I'm waiting for them to add small servos to the barrel for a feedback loop to compensate for weapon sway and etc. Real life hand-held autoaim weapons.
the game
I thing what we *really* need is a Linux powered blade (knife/sword/what-have-you). Why? So RMS can have his GNU slash Linux. *rimshot*
Where's the anemometer ? Wind has far more influence that the other factors, AND coffee...the scope should tell you not to drink any coffee for at least 3 weeks before use :P
It's like all the hackers of Unreal Tournament and Quake joined forces and created a new "skill enhancer".
what about big buck hunter?
You shot a doe to ranger station and pay $200.
...and digistruct back fully reloaded?
PossiBLY go wrong.
Heh. That's the first thing that's ever gone wrong.
Finally .. a killer Linux portable
It's not right in a couple of ways.
Militarily Linux is something built by individuals and companies from all over the world in collaboration. something that was created by humanity as a species not as a nation or even a political group. Maybe there is nothing in the licensing of Linux to say it can't be used for killing but it certainly seems against the spirit of the endeavour.

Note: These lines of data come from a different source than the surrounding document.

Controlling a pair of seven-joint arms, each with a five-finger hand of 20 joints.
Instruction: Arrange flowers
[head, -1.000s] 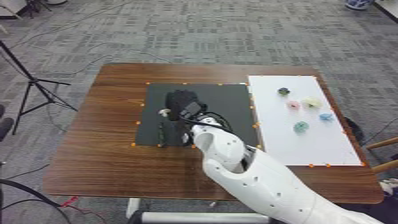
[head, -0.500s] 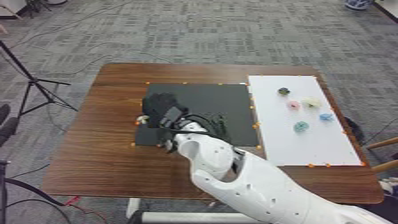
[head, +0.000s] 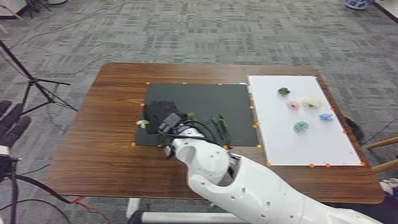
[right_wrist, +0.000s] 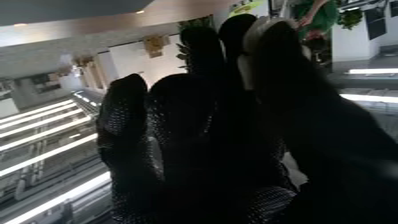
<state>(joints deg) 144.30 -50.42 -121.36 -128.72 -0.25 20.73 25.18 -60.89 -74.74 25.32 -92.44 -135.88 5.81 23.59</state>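
Early stage, I judge: greenery (head: 221, 125) laid near centre; white flower (head: 142, 123), centre-left, pinched in my right hand (head: 161, 113); five blooms (head: 293, 105), centre-right, apparently outstanding.

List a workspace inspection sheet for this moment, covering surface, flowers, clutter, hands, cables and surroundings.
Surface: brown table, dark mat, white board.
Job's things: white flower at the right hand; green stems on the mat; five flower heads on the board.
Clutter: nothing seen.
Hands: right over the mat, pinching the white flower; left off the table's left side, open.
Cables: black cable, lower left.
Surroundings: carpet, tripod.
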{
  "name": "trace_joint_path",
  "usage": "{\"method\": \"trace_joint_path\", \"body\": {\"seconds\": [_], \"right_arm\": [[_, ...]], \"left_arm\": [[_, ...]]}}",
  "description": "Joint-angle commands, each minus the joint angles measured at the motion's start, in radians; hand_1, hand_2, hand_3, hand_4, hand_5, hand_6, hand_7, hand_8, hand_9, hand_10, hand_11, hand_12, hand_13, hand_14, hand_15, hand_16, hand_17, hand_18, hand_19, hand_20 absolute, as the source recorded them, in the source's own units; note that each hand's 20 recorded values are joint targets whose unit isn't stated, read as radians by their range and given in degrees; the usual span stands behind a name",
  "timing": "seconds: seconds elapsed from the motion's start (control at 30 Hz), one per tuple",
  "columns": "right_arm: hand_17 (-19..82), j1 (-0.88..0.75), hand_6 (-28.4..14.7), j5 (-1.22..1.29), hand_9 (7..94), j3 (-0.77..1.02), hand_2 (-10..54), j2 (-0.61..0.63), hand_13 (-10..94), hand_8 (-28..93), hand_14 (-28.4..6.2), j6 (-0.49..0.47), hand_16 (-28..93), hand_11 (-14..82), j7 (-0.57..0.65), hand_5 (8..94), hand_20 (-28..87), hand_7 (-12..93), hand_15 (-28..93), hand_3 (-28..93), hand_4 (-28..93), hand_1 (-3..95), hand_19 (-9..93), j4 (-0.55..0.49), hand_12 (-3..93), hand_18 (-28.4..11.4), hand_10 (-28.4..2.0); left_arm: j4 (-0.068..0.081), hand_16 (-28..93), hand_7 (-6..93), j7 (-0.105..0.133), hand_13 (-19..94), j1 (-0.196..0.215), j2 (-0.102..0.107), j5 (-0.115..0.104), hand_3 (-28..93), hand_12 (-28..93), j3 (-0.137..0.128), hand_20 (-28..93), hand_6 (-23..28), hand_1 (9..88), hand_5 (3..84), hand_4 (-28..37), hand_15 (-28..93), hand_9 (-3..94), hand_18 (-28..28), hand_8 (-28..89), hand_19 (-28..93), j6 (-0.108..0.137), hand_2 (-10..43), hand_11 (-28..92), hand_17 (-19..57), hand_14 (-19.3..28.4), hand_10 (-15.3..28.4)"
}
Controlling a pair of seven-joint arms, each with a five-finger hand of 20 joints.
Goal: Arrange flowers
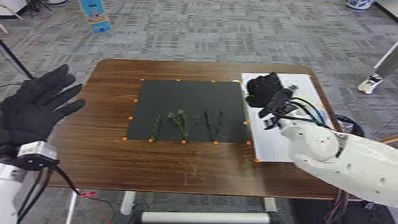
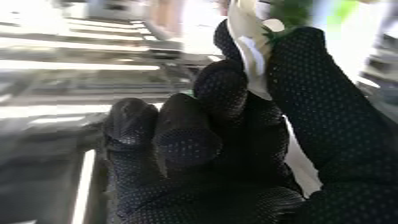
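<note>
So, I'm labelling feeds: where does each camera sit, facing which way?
Head view: on the robot's head, facing forward and down at the brown wooden table; white arms, black-gloved left hand and black-gloved right hand show.
Right wrist view: on that wrist, facing along the right hand, which pinches a pale, curved piece.
Shared: the right hand.

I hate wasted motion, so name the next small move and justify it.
Probably lower the right hand towards the white rectangular board and release gently: a thin, pale, curved piece is pinched between its thumb and fingers, and the hand is over that board.
</note>
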Motion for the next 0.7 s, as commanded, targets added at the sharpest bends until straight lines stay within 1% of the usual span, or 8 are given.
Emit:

Right now it's being made part of a hunting rifle and that is pretty sickening too. Hunting is a skill and this takes away from the skill part of hunting. Where is the challenge when all you need to do is waggle the gun barrel in the general direction of the target and the scope decides when to fire? It wouldn't be so bad if it was just taking a photo. Even though how much pride could you take from taking the perfect picture when the camera does the hard bit for you.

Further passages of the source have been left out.